There is an implicit culture in certain work environments where sleeping little is a sign of dedication. “I sleep five hours and that’s plenty” is a phrase delivered with a certain pride. The scientific evidence on sleep is unequivocal: that person is making worse decisions, remembering less, being less creative, and risking their long-term health. And they probably do not know it because sleep deprivation specifically impairs the ability to assess one’s own impairment.
What happens when we do not sleep well
Matthew Walker, neuroscientist at the University of Berkeley and author of Why We Sleep, has synthesised decades of research on the effects of insufficient sleep on cognitive performance. The results are systematically negative:
One night of sleep deprivation reduces working memory, sustained attention capacity, and creative thinking by amounts equivalent to several years of cognitive ageing. Two weeks of six hours of sleep produces the same cognitive impairment as two days of total deprivation.
The immune system, emotional regulation, and memory consolidation — the process by which the day’s learning becomes long-term memory — all depend on sleep. Not marginally: centrally.
The most unsettling part of the research: sleep-deprived people systematically underestimate their level of impairment. They feel “fine” after three days of six hours, while objective tests show performance equivalent to someone at the legal alcohol limit.
Sleep as an active process
Sleep is not a pause in brain activity. It is a period of intense and specific activity that fulfils functions that cannot be performed any other way.
During slow-wave sleep (deep sleep), the brain consolidates declarative memory — facts, data, conceptual learning — and performs what Walker calls “glymphatic cleaning”: the glymphatic system removes metabolic waste accumulated during the day, including precursors to proteins associated with neurodegenerative diseases.
During REM sleep, the brain processes emotional memory, integrates information associatively, and performs the kind of creative synthesis that produces solutions to problems that seemed unsolvable during the day. The famous phrase of “sleeping on it” has a real neurological mechanism.
Reducing sleep reduces both processes. There is no compensation through coffee, exercise, or supplements.
How much sleep is enough
Research is quite consistent around seven to nine hours for adults. Individual variation exists but is smaller than people believe: the people who genuinely function well on six hours represent fewer than three per cent of the population. Most of those who believe they belong to that group simply do not recognise their impairment.

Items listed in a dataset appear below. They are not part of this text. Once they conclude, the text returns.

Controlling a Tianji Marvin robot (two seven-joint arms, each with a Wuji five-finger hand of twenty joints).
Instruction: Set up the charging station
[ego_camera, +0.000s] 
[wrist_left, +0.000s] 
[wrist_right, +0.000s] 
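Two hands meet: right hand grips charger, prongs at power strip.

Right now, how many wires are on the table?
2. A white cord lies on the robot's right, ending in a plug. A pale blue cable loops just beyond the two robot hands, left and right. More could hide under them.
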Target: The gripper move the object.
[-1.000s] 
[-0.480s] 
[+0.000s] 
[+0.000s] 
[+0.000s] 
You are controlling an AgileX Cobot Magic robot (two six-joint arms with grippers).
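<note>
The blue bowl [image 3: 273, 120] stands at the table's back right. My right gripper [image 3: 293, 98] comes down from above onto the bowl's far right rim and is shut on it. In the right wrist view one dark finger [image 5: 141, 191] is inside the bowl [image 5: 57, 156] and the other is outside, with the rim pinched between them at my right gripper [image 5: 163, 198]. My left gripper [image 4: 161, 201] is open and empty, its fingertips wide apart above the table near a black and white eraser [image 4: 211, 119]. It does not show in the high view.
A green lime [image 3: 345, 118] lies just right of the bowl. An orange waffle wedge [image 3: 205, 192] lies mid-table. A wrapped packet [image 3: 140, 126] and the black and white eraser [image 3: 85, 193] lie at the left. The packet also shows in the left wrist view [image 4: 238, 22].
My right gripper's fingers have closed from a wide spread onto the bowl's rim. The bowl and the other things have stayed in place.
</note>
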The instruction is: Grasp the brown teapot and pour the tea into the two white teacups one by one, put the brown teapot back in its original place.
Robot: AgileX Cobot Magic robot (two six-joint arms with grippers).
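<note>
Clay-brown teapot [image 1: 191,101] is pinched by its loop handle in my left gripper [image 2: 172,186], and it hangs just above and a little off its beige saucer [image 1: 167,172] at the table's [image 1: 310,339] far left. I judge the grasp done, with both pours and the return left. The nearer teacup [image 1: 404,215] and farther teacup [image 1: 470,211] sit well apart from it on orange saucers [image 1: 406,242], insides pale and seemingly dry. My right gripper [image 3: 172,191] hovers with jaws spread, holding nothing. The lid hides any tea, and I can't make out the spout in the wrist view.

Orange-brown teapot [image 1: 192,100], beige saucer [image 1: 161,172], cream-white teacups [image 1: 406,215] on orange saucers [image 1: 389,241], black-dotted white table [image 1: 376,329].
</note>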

The most reliable signal of getting enough sleep is not the exact hour count but how you wake up: if you need an alarm to get up, if afternoon cognitive performance is notably lower than morning performance, or if on rest days you sleep significantly more, there is probably a sleep debt.
How to improve sleep practically
Without turning it into another source of anxiety — anxiety about sleep is one of its greatest enemies — there are interventions with documented effect:
Schedule consistency. The single highest-impact individual factor. Waking at the same time every day, even on weekends, stabilises the circadian rhythm. Not going to bed at the same time, but waking: the body adjusts sleep onset accordingly.
Bedroom temperature between 16 and 19 degrees. The drop in core body temperature is a sleep trigger. An environment that is too warm makes that drop harder.
Avoid caffeine after two in the afternoon. The half-life of caffeine is between five and seven hours. A cup of coffee at four in the afternoon still has half its stimulant effect at ten at night, even if it does not feel that way.
Reduce alcohol. Alcohol makes it easier to fall asleep but fragments the second half of the night and suppresses REM sleep, producing sleep that is formally long but qualitatively poor.
Sleep does not compete with productivity. It is its precondition.